II. Contingency Measure Requirements, Guidance, and Legal Precedent
A. Statutory and Regulatory Requirements
B. Draft Revised Contingency Measure Guidance
III. Proposed FIP Contingency Measures
A. General Considerations
1. Legal Authority
2. Implementation and Enforcement
3. FIP Obligation for 2012 Annual PM2.5 NAAQS Contingency Measures
4. Applicable PM2.5 Precursors
5. Magnitude of Emissions Reductions From Contingency Measures
6. Substitution Between Direct PM2.5 and NOX Emissions
7. Using Same Contingency Measures for More Than One Triggering Event, NAAQS
B. Candidate Measure Identification Process
1. Emissions Inventory (Direct PM2.5 and NOX)

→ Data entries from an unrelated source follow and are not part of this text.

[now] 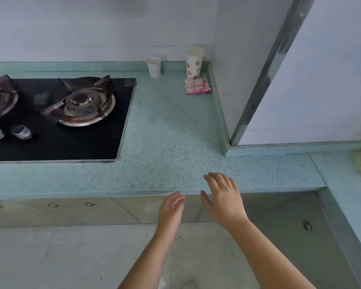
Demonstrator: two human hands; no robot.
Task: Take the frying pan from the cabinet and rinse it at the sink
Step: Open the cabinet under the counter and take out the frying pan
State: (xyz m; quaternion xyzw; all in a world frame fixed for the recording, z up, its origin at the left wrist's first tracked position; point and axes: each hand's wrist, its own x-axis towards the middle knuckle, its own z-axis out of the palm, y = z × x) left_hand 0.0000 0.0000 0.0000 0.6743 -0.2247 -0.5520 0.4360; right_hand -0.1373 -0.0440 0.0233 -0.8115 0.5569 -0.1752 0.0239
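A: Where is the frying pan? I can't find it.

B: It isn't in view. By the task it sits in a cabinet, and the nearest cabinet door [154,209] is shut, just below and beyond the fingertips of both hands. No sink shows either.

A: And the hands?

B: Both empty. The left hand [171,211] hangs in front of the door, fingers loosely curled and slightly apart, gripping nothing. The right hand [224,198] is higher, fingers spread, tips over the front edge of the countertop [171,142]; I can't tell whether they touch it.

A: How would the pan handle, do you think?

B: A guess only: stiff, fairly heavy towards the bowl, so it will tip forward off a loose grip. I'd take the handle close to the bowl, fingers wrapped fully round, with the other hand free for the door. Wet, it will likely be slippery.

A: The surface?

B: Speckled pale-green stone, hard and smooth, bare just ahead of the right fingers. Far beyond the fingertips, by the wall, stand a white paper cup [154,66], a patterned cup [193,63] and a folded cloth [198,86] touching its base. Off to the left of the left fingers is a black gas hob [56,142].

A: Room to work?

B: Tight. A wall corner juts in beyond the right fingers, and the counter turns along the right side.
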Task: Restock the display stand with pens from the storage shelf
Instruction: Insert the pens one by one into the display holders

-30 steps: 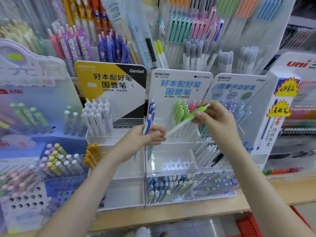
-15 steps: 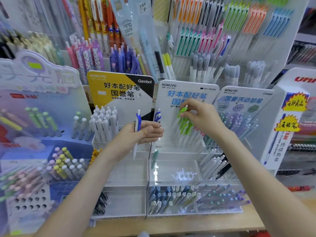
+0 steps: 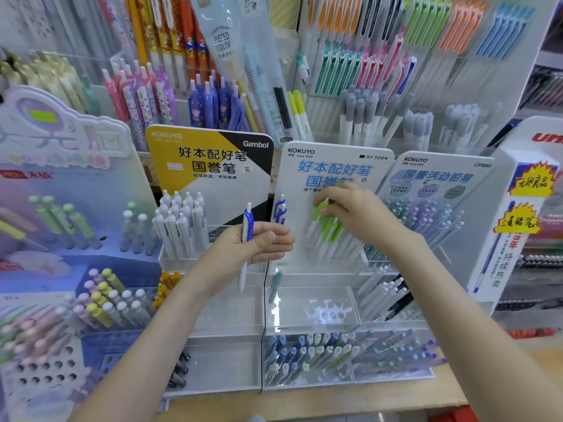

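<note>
A clear acrylic display stand (image 3: 310, 269) with a white Kokuyo header card stands at the centre. My left hand (image 3: 256, 242) grips a white pen with a blue clip (image 3: 247, 236), upright, just left of the stand. My right hand (image 3: 353, 214) pinches the top of a green-clipped white pen (image 3: 318, 210) that stands among other green-clipped pens (image 3: 330, 229) in the stand's upper tier. Two blue-clipped pens (image 3: 280, 210) stand at that tier's left edge. The middle tier holds an empty white pen insert (image 3: 330, 310).
A yellow-and-black Gambol stand (image 3: 210, 166) with white pens is to the left, a Campus pencil stand (image 3: 438, 190) to the right. Racks of hanging pens fill the back. A white Uni stand (image 3: 524, 226) is far right. The wooden shelf edge (image 3: 335, 403) runs below.
My right hand carried the green-clipped pen from a slanted hold in front of the stand up into the upper tier and set it upright among the green pens. My left hand shifted slightly left.
</note>
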A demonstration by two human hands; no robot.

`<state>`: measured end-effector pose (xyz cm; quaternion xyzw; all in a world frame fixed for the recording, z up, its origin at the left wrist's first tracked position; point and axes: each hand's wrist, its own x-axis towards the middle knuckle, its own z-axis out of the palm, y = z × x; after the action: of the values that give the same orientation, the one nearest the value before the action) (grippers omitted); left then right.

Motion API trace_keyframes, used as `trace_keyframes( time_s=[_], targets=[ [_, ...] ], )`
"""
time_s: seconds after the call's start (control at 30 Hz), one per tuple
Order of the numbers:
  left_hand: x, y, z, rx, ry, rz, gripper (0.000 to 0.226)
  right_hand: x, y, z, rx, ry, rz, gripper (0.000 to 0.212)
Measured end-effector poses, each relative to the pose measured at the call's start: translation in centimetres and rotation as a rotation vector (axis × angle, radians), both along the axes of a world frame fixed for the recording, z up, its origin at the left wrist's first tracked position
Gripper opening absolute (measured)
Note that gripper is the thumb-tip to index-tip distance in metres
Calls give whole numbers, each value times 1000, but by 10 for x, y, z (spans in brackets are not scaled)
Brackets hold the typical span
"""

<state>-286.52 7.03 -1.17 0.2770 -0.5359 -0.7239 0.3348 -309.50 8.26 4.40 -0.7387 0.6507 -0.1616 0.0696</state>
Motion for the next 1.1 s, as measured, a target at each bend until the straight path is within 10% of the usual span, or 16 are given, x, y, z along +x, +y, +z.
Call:
trace_keyframes(
  time_s=[0.63, 0.93, 1.1],
  targets=[
    [-2, 4, -7, 33, 10, -54, 28, 15, -12, 10, 33, -10, -182, 9],
    [0, 6, -8, -6, -75, -42, 18, 34, 6, -15, -419, 136, -141, 24],
    [-9, 12, -5, -33, -153, -169, 14, 74, 38, -7, 107, -345, 187, 31]
  ],
)
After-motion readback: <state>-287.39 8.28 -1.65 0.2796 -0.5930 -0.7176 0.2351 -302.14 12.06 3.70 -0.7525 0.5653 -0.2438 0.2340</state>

2. Identification of Current and Future Planned Controls for Source Categories
3. Past EPA Recommendations
4. Environmental and Community Group Recommendations
C. Residential Wood Burning
1. Background
2. Regulatory History
3. Proposed Measure
D. Rural Open Areas Dust
1. Background
2. Regulatory History
3. Proposed Measure
E. Summary of EPA Analysis and Conclusion
IV. Environmental Justice Considerations
V. Proposed Action and Request for Public Comment
VI. Statutory and Executive Order Reviews
I. Background for Proposed Action
In the following sections, we describe the PM2.5 standards that this proposed rule addresses, a brief history of the designation and classification of the San Joaquin Valley as nonattainment, the State's air quality planning and EPA rulemaking, and the basis for the current contingency measure FIP proposal for the PM2.5 NAAQS in the San Joaquin Valley.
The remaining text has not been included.